La mairie de Marrakech, comme beaucoup d’autres collectivités locales, souffre d’un mal chronique : l’incapacité à prioriser. Entre les grands projets (tramway, rénovation de la médina) et les besoins quotidiens (éclairage public, trottoirs praticables), le choix est souvent fait en faveur des premiers. Résultat : des passages cloutés qui deviennent des pièges mortels, des rues transformées en parkings sauvages, et des citoyens qui perdent confiance dans la capacité des institutions à répondre à leurs besoins les plus élémentaires.


Ce qu’il faut retenir

  1. La météo comme révélateur : Les prévisions de ce 22 juin ne sont pas qu’un bulletin météorologique. Elles dessinent une carte des inégalités territoriales, où les zones les plus exposées à la canicule sont aussi celles où l’État est le moins présent.
  2. Le Mondial 2026, bien plus qu’un tournoi : Chaque décision arbitrale, chaque réaction médiatique, chaque incident en marge des matchs devient un enjeu de soft power. Le Maroc a les moyens de transformer cette compétition en succès diplomatique – à condition de ne pas tomber dans le piège de la victimisation.
  3. L’humanitaire en crise : Dar Al Bir wal Ihsane n’est pas une exception. C’est le symptôme d’un système où l’État se décharge de ses responsabilités sociales sur des associations, sans leur donner les moyens de fonctionner. La charité ne peut pas remplacer les politiques publiques.
  4. L’urbanisme à deux vitesses : À Marrakech comme ailleurs, les grands projets côtoient l’abandon des services de base. Un passage clouté effacé, une rue sans éclairage : ces détails en disent long sur les priorités réelles des collectivités locales.

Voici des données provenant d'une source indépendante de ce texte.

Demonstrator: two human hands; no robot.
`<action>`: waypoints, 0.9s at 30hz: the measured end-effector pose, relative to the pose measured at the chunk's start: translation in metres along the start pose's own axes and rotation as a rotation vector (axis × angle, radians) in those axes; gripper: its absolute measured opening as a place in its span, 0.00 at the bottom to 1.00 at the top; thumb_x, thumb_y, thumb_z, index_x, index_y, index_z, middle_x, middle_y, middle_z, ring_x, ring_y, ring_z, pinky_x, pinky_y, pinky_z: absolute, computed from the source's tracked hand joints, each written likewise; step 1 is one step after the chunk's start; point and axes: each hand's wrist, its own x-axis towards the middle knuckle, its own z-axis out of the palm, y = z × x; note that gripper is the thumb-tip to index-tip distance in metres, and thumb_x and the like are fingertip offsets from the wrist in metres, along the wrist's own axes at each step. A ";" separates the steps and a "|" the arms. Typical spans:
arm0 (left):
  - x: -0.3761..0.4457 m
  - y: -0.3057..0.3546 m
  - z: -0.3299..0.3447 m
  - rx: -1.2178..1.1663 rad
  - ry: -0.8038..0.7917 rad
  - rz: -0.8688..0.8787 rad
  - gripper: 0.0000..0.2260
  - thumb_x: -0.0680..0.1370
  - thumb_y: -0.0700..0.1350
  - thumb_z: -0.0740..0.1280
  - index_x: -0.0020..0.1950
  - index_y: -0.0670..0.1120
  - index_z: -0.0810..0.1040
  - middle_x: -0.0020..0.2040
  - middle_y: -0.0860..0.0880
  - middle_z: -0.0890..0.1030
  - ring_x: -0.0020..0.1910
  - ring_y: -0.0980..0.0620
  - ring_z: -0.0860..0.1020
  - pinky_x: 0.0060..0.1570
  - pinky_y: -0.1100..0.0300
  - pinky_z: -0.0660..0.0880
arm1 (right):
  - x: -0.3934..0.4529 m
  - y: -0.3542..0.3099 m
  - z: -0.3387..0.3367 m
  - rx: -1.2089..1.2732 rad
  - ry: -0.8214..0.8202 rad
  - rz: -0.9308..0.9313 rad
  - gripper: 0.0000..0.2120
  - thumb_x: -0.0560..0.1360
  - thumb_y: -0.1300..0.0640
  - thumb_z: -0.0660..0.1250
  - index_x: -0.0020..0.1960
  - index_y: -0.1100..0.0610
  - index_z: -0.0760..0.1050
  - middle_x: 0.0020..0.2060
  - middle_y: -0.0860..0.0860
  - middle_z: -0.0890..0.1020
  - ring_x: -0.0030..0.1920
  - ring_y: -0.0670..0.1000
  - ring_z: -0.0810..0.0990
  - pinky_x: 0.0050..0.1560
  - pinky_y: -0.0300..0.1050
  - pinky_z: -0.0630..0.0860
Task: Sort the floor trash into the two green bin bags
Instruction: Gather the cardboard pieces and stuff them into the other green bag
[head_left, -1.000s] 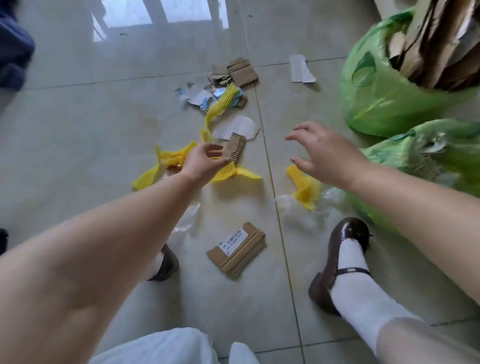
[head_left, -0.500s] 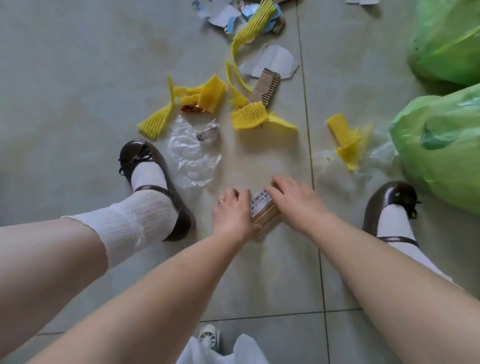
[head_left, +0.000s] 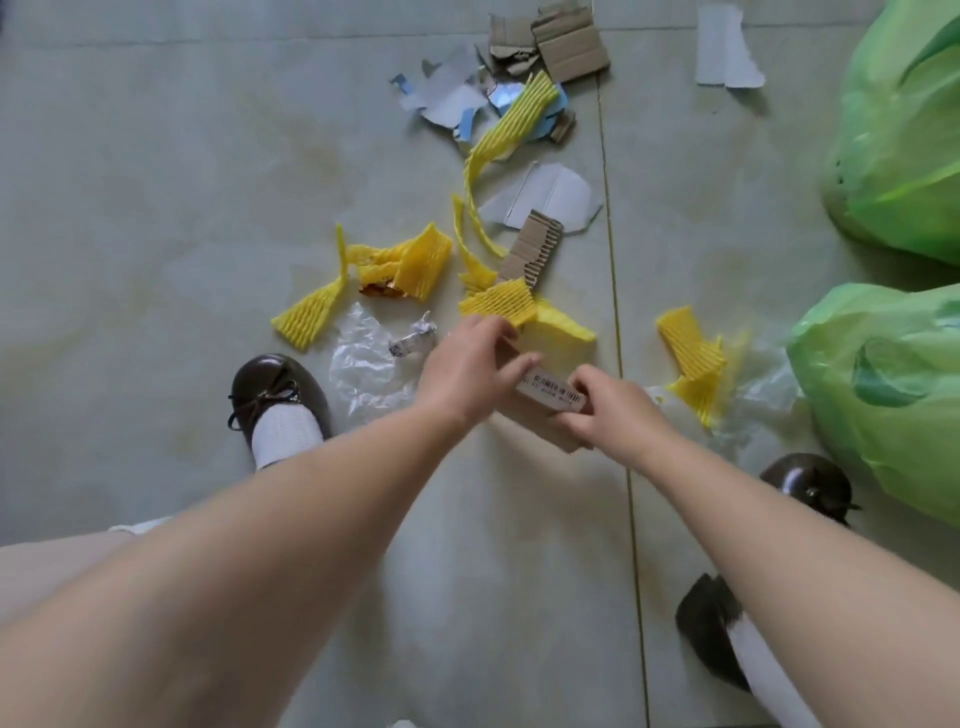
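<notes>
Bare forearms, no sleeves; glossy dark-brown bow shoes (head_left: 278, 387), white ribbed socks (head_left: 283, 434).

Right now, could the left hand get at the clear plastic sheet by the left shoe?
Probably yes. The clear plastic sheet lies open on the floor just left of the left hand, with nothing on top but a small crumpled wrapper. But that hand shares a grip on the labelled cardboard piece and must release it first.
</notes>
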 end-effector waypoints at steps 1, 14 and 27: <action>0.014 0.009 -0.008 -0.052 0.054 -0.007 0.17 0.74 0.56 0.67 0.58 0.47 0.75 0.54 0.48 0.77 0.53 0.50 0.76 0.54 0.53 0.74 | 0.005 0.002 -0.015 0.086 0.033 0.014 0.12 0.71 0.51 0.71 0.47 0.52 0.70 0.43 0.52 0.80 0.44 0.55 0.79 0.37 0.44 0.68; 0.144 0.041 0.001 0.449 -0.062 -0.196 0.23 0.71 0.55 0.69 0.62 0.48 0.69 0.61 0.45 0.74 0.62 0.43 0.72 0.57 0.46 0.66 | 0.083 0.046 -0.119 0.714 0.405 0.233 0.15 0.73 0.56 0.70 0.58 0.56 0.74 0.51 0.54 0.81 0.49 0.56 0.81 0.50 0.58 0.80; 0.211 0.054 -0.046 0.399 -0.250 0.275 0.15 0.76 0.56 0.65 0.56 0.48 0.76 0.61 0.46 0.72 0.60 0.46 0.70 0.58 0.50 0.71 | 0.126 0.050 -0.157 0.710 0.499 0.199 0.03 0.74 0.54 0.68 0.43 0.48 0.74 0.42 0.45 0.81 0.49 0.54 0.81 0.54 0.52 0.78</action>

Le Maroc de 2026 est un pays de contrastes. D’un côté, une ambition affichée – Mondial, innovation, diplomatie – de l’autre, des réalités qui résistent : canicule, oubliés, dysfonctionnements. La question n’est pas de choisir entre les deux, mais de savoir si l’État saura enfin les réconcilier. Ou s’il continuera à gérer les urgences au cas par cas, en espérant que personne ne fasse le lien.